ASTM A335 P36 to 316 Stainless Steel

ASTM A335 P36 to 316 Stainless Steel

We have a requirement for welding ASTM A335 P36 to 316/316L Stainless Steel
I believe the ideal procedure would be to butter the P36 with ErNiCr-3 and PWHT, then join to the 316/316L after using ErNiCr-3 again..

However, I've heard of people welding dissimilar joints involving Carbon steel (Similar PWHT temp to P36) & stainless steels and carrying out PWHT on both, as long as you're using a low carbon or stabilised grade stainless.

My question: How can you confirm that the heat treatment cycle hasn't been detrimental to your stainless material in regards to sensitisation? Is there a test I can complete as part of my weld procedure to assess levels of sensitisation? (possibly ASTM A262 practice E?)

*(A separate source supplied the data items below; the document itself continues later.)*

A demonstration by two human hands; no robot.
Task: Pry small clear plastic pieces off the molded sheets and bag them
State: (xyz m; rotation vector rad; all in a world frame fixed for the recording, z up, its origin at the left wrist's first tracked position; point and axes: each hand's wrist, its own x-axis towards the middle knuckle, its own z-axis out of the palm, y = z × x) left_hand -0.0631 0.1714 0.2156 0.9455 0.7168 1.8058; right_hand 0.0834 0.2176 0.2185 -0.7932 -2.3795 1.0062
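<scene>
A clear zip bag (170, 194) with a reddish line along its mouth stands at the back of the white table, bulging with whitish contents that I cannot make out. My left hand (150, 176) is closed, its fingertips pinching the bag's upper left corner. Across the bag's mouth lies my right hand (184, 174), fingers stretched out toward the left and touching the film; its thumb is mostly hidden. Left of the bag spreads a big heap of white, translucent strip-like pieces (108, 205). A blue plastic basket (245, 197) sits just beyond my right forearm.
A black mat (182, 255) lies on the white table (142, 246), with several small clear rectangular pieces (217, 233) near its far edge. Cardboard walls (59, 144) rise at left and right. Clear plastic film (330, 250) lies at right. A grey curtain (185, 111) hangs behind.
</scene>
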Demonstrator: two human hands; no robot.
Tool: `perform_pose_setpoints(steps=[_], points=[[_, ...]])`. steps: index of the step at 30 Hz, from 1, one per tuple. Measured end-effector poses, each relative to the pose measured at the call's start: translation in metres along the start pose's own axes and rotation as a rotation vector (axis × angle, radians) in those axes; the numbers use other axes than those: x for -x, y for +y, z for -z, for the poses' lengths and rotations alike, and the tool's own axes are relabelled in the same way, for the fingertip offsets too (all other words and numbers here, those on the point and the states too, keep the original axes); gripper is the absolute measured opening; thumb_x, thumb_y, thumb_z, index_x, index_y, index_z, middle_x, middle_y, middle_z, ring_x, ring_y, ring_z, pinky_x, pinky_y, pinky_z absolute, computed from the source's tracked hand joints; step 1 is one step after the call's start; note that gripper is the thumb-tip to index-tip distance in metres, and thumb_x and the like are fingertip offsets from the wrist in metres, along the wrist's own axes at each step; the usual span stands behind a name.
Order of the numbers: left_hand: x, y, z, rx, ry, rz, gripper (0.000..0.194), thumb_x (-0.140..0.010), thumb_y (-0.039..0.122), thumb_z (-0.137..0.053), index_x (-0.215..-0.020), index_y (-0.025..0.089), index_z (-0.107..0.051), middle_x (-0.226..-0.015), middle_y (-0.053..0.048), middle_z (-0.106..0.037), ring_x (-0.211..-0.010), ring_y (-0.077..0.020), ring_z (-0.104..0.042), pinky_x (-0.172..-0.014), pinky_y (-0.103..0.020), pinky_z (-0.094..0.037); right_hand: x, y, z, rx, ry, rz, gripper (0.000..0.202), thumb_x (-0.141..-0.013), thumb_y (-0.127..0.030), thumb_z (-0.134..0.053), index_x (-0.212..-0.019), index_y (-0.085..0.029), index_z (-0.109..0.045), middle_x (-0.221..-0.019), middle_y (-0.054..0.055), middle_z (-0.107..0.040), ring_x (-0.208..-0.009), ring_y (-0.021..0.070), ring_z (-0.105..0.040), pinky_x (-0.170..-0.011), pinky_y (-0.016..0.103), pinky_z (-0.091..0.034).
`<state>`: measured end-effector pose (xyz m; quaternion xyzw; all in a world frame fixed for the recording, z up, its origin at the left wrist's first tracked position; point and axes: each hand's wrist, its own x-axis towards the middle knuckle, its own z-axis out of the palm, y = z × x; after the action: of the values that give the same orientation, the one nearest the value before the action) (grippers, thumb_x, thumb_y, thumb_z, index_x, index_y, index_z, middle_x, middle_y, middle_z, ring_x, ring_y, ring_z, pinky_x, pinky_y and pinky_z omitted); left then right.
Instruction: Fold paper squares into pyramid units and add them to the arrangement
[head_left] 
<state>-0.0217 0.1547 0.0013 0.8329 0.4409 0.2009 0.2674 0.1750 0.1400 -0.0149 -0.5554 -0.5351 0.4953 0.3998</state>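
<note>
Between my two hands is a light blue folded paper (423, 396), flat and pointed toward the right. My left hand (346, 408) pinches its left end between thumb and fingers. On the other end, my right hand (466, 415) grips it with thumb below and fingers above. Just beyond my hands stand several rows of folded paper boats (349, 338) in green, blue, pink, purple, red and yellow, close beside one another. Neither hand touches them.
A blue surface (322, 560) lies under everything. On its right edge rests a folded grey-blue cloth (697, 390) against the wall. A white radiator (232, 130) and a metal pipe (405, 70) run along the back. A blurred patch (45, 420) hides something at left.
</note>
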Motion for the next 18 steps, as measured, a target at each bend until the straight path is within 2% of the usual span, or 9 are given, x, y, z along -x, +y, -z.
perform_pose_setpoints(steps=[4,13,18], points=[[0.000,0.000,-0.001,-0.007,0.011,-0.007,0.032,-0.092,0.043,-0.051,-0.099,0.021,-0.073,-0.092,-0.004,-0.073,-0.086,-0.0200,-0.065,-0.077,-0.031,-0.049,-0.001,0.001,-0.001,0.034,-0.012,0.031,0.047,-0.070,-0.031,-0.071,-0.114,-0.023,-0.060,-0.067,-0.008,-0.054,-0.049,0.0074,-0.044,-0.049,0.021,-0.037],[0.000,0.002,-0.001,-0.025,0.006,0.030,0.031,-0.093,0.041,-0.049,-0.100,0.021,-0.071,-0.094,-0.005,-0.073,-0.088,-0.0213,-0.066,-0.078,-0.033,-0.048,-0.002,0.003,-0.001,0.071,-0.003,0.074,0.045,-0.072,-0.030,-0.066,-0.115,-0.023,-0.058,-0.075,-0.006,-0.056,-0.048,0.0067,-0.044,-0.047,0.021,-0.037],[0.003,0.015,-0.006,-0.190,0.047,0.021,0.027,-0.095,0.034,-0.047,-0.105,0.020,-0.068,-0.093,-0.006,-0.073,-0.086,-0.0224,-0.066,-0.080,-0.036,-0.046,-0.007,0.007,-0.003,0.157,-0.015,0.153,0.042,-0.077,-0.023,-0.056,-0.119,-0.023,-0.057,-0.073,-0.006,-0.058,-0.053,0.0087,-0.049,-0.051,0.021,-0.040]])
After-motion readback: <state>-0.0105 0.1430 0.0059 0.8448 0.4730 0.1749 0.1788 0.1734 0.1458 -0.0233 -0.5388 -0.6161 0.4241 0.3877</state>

RE: ASTM A335 P36 to 316 Stainless Steel

While it can be done the way that you propose, the dilution of the steel in the weld (increased C levels) will assure that you have some sensitization near the weld. If you are not concerned about it (say a hot application with no aqueous corrosion risk) then it might be work for you.

= = = = = = = = = = = = = = = = = = = =
P.E. Metallurgy, Plymouth Tube

RE: ASTM A335 P36 to 316 Stainless Steel

The use of buttering would be the preferred approach for several reasons; (1). You avoid unnecessary exposure of the stainless steel side of the DMW to PWHT of the ferritic base material, (2). If this weld joint is exposed to elevated temperature service, you reduce carbon migration (diffusion) by the use of the Ni-base filler metal for buttering and premature failure of the ferritic side of the DMW from creep damage. (3). The coefficient of expansion is better matched using the Ni-base filler between the two dissimilar materials and again adds to longevity.